### [What the task asks]
Return verbatim every line from the first line of the data below to the line that contains "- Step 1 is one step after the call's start", inclusive, and no further.

### [Given information]
-- Opening Marker --
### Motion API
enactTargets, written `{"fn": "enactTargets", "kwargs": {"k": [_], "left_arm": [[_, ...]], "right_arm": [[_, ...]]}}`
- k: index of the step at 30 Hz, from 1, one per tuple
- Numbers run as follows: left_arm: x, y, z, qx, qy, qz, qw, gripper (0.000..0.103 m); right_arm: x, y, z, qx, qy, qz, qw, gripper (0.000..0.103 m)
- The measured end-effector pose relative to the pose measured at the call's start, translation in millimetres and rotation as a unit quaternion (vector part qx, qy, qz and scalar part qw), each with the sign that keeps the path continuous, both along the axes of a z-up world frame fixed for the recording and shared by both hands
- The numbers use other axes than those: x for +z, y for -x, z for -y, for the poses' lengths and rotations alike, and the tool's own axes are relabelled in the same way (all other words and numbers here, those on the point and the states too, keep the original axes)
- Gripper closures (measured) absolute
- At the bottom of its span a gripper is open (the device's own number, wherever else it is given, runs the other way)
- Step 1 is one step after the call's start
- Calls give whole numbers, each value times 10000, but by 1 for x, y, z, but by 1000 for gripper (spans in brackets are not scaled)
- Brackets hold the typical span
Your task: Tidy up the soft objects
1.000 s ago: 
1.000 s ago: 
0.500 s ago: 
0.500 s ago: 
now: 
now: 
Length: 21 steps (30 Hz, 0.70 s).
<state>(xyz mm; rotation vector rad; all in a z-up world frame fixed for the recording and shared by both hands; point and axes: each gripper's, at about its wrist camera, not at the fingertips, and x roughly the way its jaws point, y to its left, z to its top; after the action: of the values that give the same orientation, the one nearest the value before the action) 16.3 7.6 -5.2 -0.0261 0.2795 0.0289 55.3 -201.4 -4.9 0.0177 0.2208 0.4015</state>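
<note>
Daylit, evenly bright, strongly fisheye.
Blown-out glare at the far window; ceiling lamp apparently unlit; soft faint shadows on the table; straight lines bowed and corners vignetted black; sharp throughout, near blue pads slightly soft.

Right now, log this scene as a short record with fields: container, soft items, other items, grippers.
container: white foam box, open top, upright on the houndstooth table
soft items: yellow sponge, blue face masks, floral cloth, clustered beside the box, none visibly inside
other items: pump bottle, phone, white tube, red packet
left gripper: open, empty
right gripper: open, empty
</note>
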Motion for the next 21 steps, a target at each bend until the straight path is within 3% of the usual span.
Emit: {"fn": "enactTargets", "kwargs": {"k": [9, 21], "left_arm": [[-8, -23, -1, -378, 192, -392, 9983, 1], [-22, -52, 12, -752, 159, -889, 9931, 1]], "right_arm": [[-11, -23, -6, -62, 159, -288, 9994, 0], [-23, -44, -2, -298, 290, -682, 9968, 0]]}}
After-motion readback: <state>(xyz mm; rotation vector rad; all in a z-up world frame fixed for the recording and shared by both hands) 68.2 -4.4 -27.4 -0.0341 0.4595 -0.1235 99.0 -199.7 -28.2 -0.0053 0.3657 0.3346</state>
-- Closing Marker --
### [Result for this exercise]
### Motion API
enactTargets, written `{"fn": "enactTargets", "kwargs": {"k": [_], "left_arm": [[_, ...]], "right_arm": [[_, ...]]}}`
- k: index of the step at 30 Hz, from 1, one per tuple
- Numbers run as follows: left_arm: x, y, z, qx, qy, qz, qw, gripper (0.000..0.103 m); right_arm: x, y, z, qx, qy, qz, qw, gripper (0.000..0.103 m)
- The measured end-effector pose relative to the pose measured at the call's start, translation in millimetres and rotation as a unit quaternion (vector part qx, qy, qz and scalar part qw), each with the sign that keeps the path continuous, both along the axes of a z-up world frame fixed for the recording and shared by both hands
- The numbers use other axes than those: x for +z, y for -x, z for -y, for the poses' lengths and rotations alike, and the tool's own axes are relabelled in the same way (all other words and numbers here, those on the point and the states too, keep the original axes)
- Gripper closures (measured) absolute
- At the bottom of its span a gripper is open (the device's own number, wherever else it is given, runs the other way)
- Step 1 is one step after the call's start

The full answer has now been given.